TASK PROMPT:
Give the number of lines in the records below that include "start", and nothing more.

----- RECORDS FOR THE TASK

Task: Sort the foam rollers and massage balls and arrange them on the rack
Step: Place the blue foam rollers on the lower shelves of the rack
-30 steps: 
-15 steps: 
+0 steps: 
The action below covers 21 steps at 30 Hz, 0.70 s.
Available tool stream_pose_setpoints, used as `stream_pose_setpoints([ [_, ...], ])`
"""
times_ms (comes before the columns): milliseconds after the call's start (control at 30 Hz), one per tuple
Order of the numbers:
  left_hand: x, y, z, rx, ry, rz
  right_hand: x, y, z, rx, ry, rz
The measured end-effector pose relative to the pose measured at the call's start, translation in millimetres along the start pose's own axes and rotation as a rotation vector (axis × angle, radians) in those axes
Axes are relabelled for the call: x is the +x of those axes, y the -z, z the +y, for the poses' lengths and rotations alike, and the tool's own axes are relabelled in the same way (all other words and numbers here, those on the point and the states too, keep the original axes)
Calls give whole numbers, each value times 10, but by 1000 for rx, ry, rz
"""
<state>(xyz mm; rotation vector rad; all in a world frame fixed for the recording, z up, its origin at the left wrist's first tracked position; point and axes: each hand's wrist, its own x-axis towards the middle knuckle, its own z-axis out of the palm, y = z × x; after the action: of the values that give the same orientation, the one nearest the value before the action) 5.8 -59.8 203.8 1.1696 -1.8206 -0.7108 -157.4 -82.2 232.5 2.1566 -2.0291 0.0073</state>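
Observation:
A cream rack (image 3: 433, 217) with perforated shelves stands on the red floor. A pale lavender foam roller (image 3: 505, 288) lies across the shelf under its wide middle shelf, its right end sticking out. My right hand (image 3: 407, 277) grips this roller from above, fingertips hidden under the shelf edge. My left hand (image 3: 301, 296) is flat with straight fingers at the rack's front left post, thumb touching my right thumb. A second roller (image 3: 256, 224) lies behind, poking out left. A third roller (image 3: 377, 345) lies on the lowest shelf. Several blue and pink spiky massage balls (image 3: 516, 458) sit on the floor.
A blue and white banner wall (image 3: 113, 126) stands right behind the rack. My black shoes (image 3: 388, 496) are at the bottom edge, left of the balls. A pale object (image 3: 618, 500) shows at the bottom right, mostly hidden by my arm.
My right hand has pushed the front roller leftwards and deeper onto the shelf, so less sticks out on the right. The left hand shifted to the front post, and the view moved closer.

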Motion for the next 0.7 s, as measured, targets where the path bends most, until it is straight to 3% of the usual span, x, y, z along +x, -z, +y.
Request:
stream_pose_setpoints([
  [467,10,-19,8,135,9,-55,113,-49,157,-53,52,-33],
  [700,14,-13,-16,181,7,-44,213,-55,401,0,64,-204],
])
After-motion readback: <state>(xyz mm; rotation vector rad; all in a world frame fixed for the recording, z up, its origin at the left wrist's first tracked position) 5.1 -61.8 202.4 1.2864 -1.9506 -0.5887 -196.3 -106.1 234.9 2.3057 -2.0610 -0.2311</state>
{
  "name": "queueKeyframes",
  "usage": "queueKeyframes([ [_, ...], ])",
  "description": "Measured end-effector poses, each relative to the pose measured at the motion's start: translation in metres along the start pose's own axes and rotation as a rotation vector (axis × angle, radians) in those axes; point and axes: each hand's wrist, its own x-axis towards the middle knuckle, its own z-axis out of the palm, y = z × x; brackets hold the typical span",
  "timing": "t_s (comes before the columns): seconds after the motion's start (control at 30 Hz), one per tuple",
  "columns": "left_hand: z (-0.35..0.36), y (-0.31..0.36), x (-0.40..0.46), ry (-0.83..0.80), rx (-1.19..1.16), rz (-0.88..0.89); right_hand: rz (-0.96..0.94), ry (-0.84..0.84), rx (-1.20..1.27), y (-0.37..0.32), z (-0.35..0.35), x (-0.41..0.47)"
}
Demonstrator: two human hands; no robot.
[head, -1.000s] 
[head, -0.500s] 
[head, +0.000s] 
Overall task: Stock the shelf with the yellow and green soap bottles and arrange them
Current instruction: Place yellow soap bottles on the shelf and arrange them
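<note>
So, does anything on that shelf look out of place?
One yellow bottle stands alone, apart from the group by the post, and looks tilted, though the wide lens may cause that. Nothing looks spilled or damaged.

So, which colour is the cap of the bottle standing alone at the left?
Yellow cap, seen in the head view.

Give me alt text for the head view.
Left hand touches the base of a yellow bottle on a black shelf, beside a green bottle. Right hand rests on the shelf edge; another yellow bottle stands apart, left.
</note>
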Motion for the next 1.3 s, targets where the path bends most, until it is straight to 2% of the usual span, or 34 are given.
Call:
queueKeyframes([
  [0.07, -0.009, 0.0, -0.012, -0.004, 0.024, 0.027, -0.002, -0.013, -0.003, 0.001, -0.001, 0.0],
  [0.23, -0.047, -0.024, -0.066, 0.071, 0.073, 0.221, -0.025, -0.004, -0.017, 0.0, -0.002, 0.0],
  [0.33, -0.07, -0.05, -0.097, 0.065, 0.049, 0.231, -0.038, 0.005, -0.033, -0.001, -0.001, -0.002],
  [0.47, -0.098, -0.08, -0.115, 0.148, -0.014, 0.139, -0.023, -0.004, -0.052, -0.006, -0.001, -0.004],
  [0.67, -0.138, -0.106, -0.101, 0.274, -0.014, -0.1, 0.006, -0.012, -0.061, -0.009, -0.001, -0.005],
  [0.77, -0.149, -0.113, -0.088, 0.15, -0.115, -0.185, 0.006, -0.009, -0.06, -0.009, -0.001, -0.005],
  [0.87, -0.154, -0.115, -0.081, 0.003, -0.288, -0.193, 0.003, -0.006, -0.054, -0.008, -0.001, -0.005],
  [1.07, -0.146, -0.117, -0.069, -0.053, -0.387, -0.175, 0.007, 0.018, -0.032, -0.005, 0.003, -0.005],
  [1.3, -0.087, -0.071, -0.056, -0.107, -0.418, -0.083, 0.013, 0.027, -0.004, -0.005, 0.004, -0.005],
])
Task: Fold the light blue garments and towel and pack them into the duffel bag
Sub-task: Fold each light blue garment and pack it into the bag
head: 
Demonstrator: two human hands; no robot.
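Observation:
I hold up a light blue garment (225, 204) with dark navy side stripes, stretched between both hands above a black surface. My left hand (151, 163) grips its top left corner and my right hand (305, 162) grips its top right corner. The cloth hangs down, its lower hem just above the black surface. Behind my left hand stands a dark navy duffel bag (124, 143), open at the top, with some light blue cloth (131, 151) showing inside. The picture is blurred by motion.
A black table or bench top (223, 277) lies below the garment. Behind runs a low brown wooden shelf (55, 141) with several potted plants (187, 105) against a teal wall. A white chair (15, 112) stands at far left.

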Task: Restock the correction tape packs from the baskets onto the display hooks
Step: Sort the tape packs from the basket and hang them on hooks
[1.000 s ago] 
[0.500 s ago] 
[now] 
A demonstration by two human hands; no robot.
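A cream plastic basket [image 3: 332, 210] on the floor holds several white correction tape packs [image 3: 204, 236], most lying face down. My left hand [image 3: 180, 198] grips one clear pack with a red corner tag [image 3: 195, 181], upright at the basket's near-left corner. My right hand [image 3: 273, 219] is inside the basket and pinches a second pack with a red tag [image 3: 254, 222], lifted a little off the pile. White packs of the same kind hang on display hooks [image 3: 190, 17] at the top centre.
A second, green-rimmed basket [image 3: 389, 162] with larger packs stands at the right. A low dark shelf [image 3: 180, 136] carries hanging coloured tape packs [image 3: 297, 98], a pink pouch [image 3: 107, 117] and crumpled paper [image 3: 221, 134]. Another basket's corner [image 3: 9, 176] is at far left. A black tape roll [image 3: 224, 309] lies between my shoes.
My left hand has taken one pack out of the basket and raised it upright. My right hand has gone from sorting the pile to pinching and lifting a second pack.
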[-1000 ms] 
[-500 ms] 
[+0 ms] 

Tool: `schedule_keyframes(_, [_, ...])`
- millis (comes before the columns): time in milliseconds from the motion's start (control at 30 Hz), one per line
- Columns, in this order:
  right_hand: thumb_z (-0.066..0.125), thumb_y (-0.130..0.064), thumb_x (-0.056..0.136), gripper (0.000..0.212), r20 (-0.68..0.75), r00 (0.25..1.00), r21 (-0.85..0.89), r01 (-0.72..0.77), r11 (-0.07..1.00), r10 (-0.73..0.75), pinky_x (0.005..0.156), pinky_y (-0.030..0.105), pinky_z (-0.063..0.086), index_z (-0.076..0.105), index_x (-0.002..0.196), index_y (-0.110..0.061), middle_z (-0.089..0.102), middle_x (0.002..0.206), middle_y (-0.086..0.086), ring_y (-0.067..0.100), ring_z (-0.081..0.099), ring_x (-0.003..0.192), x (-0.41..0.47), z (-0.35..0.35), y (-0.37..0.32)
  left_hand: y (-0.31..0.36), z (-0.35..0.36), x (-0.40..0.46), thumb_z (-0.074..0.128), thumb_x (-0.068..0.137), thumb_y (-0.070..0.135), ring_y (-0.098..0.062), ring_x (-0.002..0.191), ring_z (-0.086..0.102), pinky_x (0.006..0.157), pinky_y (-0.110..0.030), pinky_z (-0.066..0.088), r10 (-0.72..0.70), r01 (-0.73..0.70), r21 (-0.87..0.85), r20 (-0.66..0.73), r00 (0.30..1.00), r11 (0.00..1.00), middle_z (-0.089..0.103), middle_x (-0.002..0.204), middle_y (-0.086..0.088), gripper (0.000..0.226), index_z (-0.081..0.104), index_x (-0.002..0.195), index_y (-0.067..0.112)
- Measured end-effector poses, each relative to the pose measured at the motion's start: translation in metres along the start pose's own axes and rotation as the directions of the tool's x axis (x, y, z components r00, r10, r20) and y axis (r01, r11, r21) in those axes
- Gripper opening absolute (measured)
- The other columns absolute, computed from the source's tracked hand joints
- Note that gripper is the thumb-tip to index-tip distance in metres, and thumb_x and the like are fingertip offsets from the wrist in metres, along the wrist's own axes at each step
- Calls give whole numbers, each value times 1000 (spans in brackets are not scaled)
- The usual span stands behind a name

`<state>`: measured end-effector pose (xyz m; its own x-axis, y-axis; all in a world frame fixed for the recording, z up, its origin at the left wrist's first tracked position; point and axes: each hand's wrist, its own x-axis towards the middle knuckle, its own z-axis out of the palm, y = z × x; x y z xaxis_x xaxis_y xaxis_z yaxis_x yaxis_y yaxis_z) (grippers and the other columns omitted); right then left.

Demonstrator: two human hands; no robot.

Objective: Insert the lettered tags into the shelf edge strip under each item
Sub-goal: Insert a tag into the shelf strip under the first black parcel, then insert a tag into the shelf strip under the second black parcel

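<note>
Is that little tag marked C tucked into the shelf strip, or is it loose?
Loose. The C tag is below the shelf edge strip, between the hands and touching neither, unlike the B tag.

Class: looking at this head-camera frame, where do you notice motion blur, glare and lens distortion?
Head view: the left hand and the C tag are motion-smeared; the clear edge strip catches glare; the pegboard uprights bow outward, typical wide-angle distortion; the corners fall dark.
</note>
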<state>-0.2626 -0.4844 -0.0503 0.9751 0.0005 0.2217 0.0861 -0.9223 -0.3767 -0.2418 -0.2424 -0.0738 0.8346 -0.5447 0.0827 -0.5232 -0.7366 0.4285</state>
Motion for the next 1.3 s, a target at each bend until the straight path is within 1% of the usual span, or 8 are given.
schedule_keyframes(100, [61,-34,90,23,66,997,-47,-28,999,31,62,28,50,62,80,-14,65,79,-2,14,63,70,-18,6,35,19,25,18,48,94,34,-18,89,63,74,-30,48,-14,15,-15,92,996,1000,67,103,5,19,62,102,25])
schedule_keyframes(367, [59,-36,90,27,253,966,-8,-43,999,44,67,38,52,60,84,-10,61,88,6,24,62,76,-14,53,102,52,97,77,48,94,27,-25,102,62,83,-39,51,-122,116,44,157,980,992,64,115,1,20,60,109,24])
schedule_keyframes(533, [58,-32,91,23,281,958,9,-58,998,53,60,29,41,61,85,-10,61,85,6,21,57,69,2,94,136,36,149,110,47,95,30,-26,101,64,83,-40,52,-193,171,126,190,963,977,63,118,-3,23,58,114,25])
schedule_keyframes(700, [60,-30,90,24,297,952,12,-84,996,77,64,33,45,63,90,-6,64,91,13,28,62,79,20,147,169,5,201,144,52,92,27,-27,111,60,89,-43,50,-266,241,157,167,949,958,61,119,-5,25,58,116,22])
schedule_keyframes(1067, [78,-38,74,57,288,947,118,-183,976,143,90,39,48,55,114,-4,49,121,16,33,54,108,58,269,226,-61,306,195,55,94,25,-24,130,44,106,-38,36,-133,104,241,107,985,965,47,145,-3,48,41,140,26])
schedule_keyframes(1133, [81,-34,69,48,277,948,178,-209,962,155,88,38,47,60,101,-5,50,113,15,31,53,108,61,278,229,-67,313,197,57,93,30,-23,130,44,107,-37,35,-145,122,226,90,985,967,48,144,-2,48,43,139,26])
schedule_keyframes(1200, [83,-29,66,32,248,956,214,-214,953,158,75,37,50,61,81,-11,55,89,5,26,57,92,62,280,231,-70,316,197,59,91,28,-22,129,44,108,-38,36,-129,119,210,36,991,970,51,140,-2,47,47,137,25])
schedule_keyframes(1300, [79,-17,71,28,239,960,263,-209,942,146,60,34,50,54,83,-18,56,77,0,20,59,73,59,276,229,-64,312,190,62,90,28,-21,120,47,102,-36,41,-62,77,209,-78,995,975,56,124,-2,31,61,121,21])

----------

REPLY TO THE EXERCISE:
6